- TASK DETAILS: Answer with one number: the count of lines in this material that hold the word "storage".

- INFORMATION PROVIDED:
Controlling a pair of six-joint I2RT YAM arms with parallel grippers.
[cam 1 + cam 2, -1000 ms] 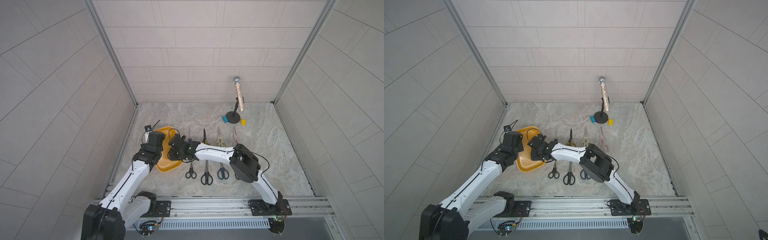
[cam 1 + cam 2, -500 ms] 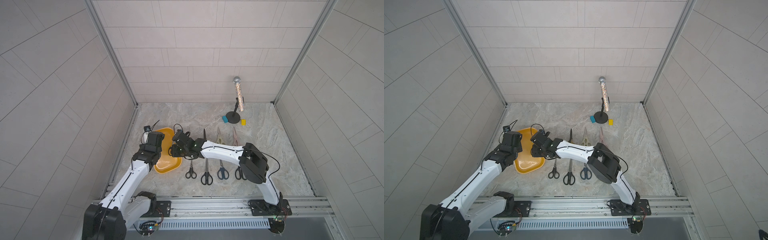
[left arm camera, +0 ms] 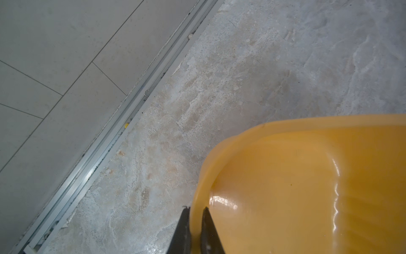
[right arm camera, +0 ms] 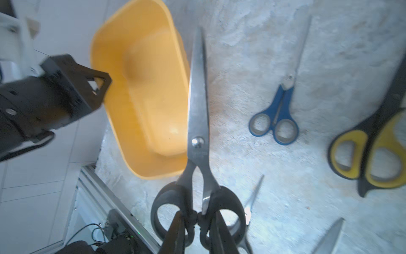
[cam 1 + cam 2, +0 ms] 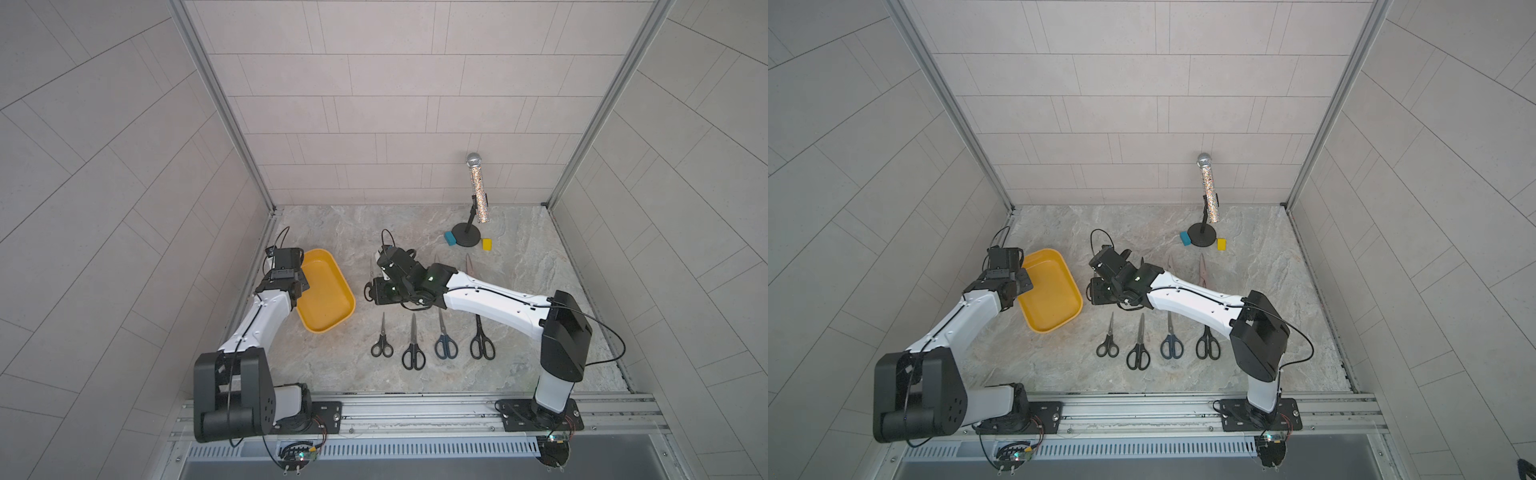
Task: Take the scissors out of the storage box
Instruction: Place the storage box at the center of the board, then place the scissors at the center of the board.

- FINISHED EXERCISE: 2